Unable to face his brother, Contreras still shines in Brewers' win

May 10th, 2024

MILWAUKEE -- is hurting that the Cardinals came to town without his brother, who is back in St. Louis recovering from surgery for the sort of injury every catcher fears as they creep closer and closer to home plate in search of called strikes.

“It’s hard for me, hard for him, hard for our family because he plays hard every day and he loves to play,” William Contreras said of big brother Willson, who suffered a broken forearm earlier this week on a J.D. Martinez swing. “But that happens in baseball.”

And so baseball rolls on for the younger Contreras, a budding star who continued to show a mastery of every little nuance of the game in a 7-1 Brewers win over the Cardinals at American Family Field on Thursday.

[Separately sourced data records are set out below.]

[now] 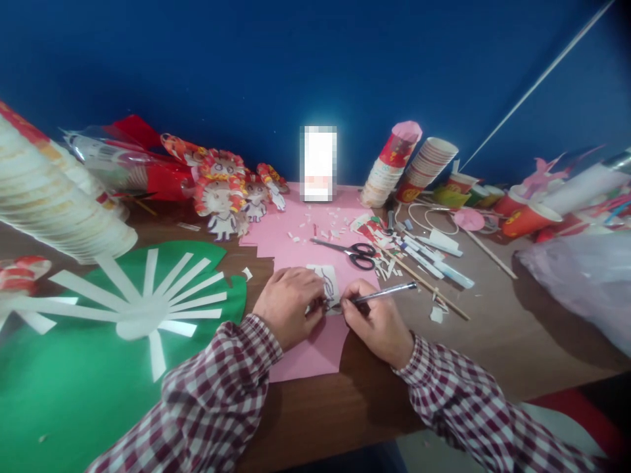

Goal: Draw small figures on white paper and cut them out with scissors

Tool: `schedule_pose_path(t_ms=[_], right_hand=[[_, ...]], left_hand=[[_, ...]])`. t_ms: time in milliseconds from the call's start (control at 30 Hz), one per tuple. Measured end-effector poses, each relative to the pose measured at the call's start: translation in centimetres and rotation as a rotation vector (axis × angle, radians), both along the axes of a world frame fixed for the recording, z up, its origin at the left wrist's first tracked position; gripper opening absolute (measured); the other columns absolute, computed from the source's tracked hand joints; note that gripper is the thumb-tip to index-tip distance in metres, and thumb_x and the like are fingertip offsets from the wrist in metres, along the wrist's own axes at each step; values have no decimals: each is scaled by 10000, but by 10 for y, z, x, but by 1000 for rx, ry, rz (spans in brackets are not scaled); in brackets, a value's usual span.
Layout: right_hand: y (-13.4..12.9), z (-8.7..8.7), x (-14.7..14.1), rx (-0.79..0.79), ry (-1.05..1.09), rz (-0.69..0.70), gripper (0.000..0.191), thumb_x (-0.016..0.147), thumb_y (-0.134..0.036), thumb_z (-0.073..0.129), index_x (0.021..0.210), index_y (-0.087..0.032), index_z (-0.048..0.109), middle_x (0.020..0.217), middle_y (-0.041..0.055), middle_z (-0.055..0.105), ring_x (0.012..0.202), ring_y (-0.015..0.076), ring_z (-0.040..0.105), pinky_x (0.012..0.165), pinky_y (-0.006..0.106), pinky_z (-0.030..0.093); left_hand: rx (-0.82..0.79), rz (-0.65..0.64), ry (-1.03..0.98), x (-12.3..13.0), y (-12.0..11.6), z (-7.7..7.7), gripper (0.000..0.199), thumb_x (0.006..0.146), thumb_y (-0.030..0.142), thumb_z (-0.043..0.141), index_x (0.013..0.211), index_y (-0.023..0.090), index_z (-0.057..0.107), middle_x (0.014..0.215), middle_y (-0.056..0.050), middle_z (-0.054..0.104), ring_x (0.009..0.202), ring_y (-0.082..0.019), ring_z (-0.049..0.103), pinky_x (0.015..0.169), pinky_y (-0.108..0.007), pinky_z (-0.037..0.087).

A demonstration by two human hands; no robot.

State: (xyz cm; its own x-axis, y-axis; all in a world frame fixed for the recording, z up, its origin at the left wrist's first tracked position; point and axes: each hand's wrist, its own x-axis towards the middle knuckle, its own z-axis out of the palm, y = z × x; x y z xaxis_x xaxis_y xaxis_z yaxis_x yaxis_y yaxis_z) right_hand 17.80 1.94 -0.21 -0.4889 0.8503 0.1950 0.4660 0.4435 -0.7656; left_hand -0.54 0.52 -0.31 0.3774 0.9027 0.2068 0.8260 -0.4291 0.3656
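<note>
Right now both hands are at work close together over a small piece of white paper (331, 279), which lies on the pink sheet (300, 358) in the middle of the desk (374, 410) and carries dark drawn lines. The left hand (293, 302) rests on the paper's left side with its fingers bent; whether thumb and fingers pinch the paper or merely press on it, I cannot tell. The right hand (372, 318) is closed around a slim pen (389, 291), its tip down by the paper's lower part and its back end slanting up to the right. Just beyond the hands lie scissors (349, 248) with black handles, blades pointing left, and loose paper scraps (369, 228) are scattered around them. To the right are several white markers (422, 261) and a thin wooden stick (446, 301), with a crumpled clear plastic bag (582, 276) farther over. At the back stand two leaning stacks of paper cups (394, 167), right of a bright, blurred upright rectangle (319, 163). On the left, white strips (194, 305) fan out over a green sheet (64, 394), beside a long tilted cup stack (54, 197), and cut-out paper figures (221, 213) sit near the blue wall (197, 66).
</note>
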Motion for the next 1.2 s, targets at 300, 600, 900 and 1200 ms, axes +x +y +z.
schedule_pose_path(t_ms=[300,600,900,1200], right_hand=[[1,1,-1,-3,-16,8,61,835,-167,474,800,-187,520,678,-3,556,613,137,534,581,238,415],[2,0,-1,3,-42,22,60,833,-166,474,791,-188,512,666,-6,549,607,136,526,584,240,408],[2,3,0,-5,-38,3,65,832,-166,473,780,-186,508,645,-12,526,579,129,504,559,237,390],[1,0,1,13,-21,16,61,830,-155,473,783,-180,502,648,-18,510,575,117,486,549,226,375]], left_hand=[[4,6,12,1,0,0,124,731,202,531,842,232,579,968,-28,632,1002,-222,526,915,-407,378],[0,10,11,1,1,0,104,729,210,536,826,229,569,984,-21,633,1005,-218,525,915,-402,382],[13,9,7,1,0,0,100,734,213,532,825,228,571,979,-25,634,1006,-221,527,912,-403,381],[9,36,3,4,1,-1,74,739,221,533,804,222,568,979,-12,639,1003,-217,529,906,-397,379]])
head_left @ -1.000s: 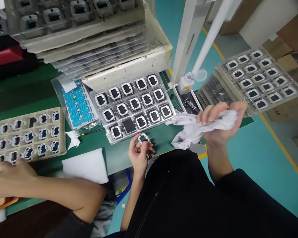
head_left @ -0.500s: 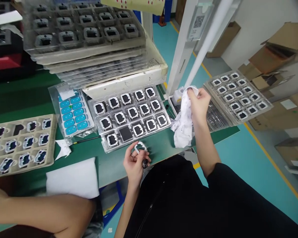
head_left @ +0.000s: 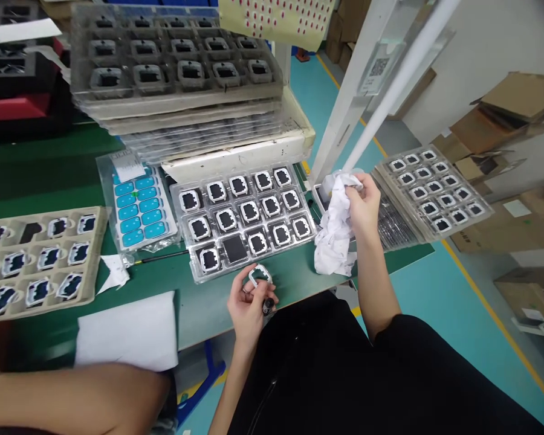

What stood out wasn’t a pitch Contreras called (the 26-year-old calls every pitch when he’s catching) or a batted ball (he ranks fourth in the Majors in batted balls north of 95 mph behind the likes of Juan Soto, Shohei Ohtani and Bobby Witt Jr.) on his latest three-hit night.

It was a little shimmy on the basepaths in the first inning, as Contreras eluded the tag of Nolan Arenado on what was shaping into an inning-ending double play, and opened the door for a three-run Brewers rally that sent them on the way to a ninth victory in the last 10 games between the teams.

After making it to third, Contreras scored the game’s first run on a wild pitch. Then Rhys Hoskins made it 3-0 with a two-run home run.

Jake Bauers and Joey Ortiz also homered as the Brewers hung six earned runs on Cardinals starter Sonny Gray, who has been one of the stingiest starters in baseball. In six starts, Gray has surrendered nine earned runs. Eight have scored in Gray’s two matchups against Milwaukee.

The brothers Contreras were supposed to get together again this week in Milwaukee, like they did when the Brewers visited St. Louis in mid-April. But Willson suffered his brutal injury on Tuesday in St. Louis and underwent surgery on Wednesday.

It highlights the dangers of one of baseball’s little-noticed adjustments in recent years. Ever in search of called strikes as pitch-framing becomes entrenched in the art of catching, catchers are moving closer and closer to home plate because the data says they can “steal” strikes at the bottom of the zone.

Twice in one game against the Dodgers last year, William Contreras was called for catcher interference when Martinez’s swing clipped his glove. With Willson Contreras behind the plate Tuesday at Citi Field, Martinez got a lot more than the glove.

“That’s what we do for the framing stats for the catchers,” William Contreras said. “We need to get close to the batters but we need to know who has the long swings, too. J.D. I think has one of the longest in baseball. For J.D., we need to move back.

“And hitters are back in the batter’s box. I think the umpires need to [watch] that, too.”

Coaches are also watching. It’s become one of the jobs for men like Nestor Corredor, a former catcher who served as the Brewers’ bullpen catcher before moving to the bench in 2023.

The night Willson Contreras was injured, William was catching against the Royals and had creeped too close against Kansas City first baseman Vinnie Pasquantino. Corredor and others in the dugout quickly alerted him to scoot back.

“It’s different for every hitter,” Corredor said. “So, [catchers] need to understand that there is risk and value, too. You can ‘steal’ some of those pitches. That’s how you can become one of the best.”

It’s another example of baseball being a game of inches.

“You want to steal as many of those inches as you can get,” Corredor.